Anyone else losing confidence in Device Health besides me?

FYI @slagle, @JDRoberts and anyone else that wants to voice their displeasure…

Here’s the reply to my support ticket I emailed in yesterday. Of course, ST support closed the ticket assuming this was the perfect resolution. Unreal…

I’m not going to reply because it’s useless. It’s not just in the mobile app, but in the IDE, and resetting the hub isn’t the savior of all things wrong with ST.

Xxxxxxx X (SmartThings)
May 29, 8:59 AM MST

Hello

Thank you for contacting SmartThings Customer Support. I’m sorry to hear you’re having trouble with your SmartThings App showing incorrect states, but I’ll be happy to help!

We’ve had a few customers experience this issue. There are a couple ways to fix this. The first is to log out of your SmartThings App, force close it, then open it again and log back in. This will refresh the states of the devices on the app. If you are still experiencing this issue, then a hub reset can help as well. Just push the reset button on the back of your hub and wait for it to reboot. Give these a try and let us know if the problem still persists. Thank you!

Please let me know if you have any further questions or concerns. Thank you!

Hope you have a great day!

Xxxxxxxx Xxxxx - SmartThings Customer Support
:scream:

Finally! I’m a member of the club! :sunglasses:

Two of my switches were tagged ‘unavailable’ and their on/off controls removed.

Solution: turn off Device Health & refresh list of things in My Home – both switches work fine.
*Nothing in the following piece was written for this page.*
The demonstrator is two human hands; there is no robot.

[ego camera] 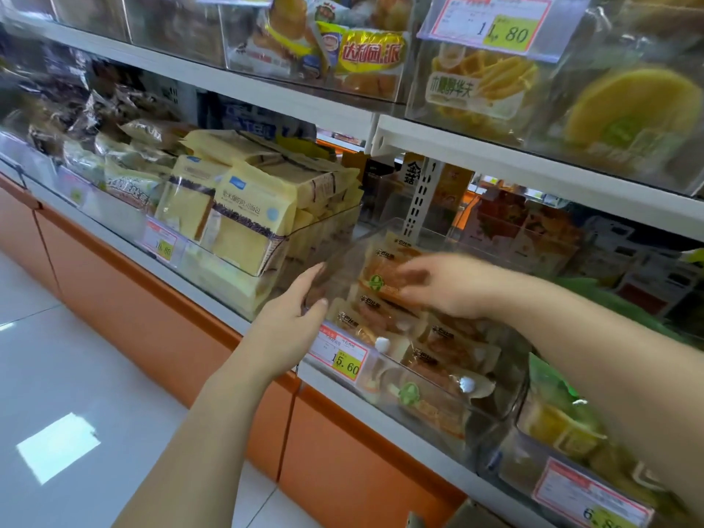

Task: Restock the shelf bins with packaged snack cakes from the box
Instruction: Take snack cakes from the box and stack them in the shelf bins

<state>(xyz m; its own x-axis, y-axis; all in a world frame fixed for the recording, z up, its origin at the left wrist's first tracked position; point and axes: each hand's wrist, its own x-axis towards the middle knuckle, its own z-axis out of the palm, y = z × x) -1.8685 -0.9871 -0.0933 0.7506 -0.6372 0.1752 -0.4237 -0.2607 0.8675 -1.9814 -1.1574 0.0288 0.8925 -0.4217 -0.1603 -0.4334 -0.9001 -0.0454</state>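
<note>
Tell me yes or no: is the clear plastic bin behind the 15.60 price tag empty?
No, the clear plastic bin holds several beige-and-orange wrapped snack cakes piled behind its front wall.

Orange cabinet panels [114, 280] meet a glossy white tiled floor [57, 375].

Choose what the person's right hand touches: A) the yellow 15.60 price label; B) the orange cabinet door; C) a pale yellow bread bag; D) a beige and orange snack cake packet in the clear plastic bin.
D: the right hand lies on the top beige and orange snack cake packet in the clear plastic bin.
</note>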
Returned Device Health to ‘on,’ just to see if it might happen again…

1 Like

My advice is to write in to support (you don’t need to necessarily follow the steps like logging out if you don’t absolutely want to, though some might actually resolve incidents that are isolated) and kindly note that you have noticed a few devices are causing trouble with device health and seem to report false-positives. (It is possible that at the time the device health offline event is triggered the device was in fact “offline,” but only so briefly that it wouldn’t be something you or I consider offline.) Be as detailed as possible with regard to the device (if you know how to use the IDE, getting the UUID – this is that random string in the URL when viewing that specific device like 7bde5337-5709-489b-b2ea-0c1b91b2fc9a – or the Device Network ID – it might look like C91F – is helpful, as well as the the “Type” field with you click the edit button, as if you were going to re-type the device) and when it seems to happen, if you can. Also, please include info on what the device actually is, including manufacturer and model. Remember, be as specific and detailed as possible.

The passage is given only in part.